Exercise
Everything from the first line of the records to the line containing "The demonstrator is", inclusive, is to be extracted exactly, and nothing more.

Extracted information

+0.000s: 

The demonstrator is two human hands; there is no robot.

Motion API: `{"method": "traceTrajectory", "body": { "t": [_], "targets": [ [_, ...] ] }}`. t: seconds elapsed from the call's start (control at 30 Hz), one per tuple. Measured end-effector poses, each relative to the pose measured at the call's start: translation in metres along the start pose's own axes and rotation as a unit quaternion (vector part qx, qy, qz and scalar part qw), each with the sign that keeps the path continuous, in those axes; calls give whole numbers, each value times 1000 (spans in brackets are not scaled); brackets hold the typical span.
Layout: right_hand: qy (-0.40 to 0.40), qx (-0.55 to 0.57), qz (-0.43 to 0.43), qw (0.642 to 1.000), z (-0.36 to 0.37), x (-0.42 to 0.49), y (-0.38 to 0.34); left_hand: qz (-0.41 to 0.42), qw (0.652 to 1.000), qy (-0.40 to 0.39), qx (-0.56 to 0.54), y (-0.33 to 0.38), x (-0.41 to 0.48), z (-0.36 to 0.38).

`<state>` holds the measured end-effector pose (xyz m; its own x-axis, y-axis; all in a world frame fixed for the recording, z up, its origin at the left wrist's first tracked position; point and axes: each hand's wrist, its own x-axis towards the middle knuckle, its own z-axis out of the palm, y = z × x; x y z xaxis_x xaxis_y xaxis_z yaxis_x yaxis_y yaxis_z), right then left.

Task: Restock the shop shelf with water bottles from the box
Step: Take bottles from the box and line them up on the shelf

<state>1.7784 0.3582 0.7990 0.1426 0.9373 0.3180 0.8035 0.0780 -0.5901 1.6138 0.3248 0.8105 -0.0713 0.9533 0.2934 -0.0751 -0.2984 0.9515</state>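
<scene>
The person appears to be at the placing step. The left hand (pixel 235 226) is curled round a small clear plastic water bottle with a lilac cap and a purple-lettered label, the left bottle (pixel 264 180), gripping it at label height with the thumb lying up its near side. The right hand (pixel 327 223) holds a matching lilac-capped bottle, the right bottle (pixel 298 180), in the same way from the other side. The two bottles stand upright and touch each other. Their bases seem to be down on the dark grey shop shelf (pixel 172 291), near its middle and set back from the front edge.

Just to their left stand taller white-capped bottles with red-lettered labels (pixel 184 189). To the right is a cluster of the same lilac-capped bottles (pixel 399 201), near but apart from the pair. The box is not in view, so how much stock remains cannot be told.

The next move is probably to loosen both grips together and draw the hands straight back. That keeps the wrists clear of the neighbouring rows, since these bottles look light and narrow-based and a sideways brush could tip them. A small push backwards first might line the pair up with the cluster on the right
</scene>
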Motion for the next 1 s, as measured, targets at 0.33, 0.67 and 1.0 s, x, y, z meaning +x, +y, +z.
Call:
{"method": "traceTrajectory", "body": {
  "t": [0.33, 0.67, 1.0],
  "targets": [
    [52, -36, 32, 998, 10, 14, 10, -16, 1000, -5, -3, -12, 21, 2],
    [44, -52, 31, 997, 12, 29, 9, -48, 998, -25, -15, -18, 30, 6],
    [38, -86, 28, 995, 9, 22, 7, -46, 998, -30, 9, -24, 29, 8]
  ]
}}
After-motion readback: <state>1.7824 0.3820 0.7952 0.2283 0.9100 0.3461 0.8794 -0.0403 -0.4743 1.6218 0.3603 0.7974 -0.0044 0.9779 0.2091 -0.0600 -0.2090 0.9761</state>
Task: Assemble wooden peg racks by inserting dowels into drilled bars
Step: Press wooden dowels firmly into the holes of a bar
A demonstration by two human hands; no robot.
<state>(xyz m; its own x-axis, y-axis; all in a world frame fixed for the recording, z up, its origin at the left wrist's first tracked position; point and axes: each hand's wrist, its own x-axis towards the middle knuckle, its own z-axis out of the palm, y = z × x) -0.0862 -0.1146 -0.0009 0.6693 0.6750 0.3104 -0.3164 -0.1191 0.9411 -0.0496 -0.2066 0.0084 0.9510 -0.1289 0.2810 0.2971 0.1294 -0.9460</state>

Solution for this problem
+0.000s: 

The demonstrator is two human hands; there is no robot.

That is the complete answer to the exercise.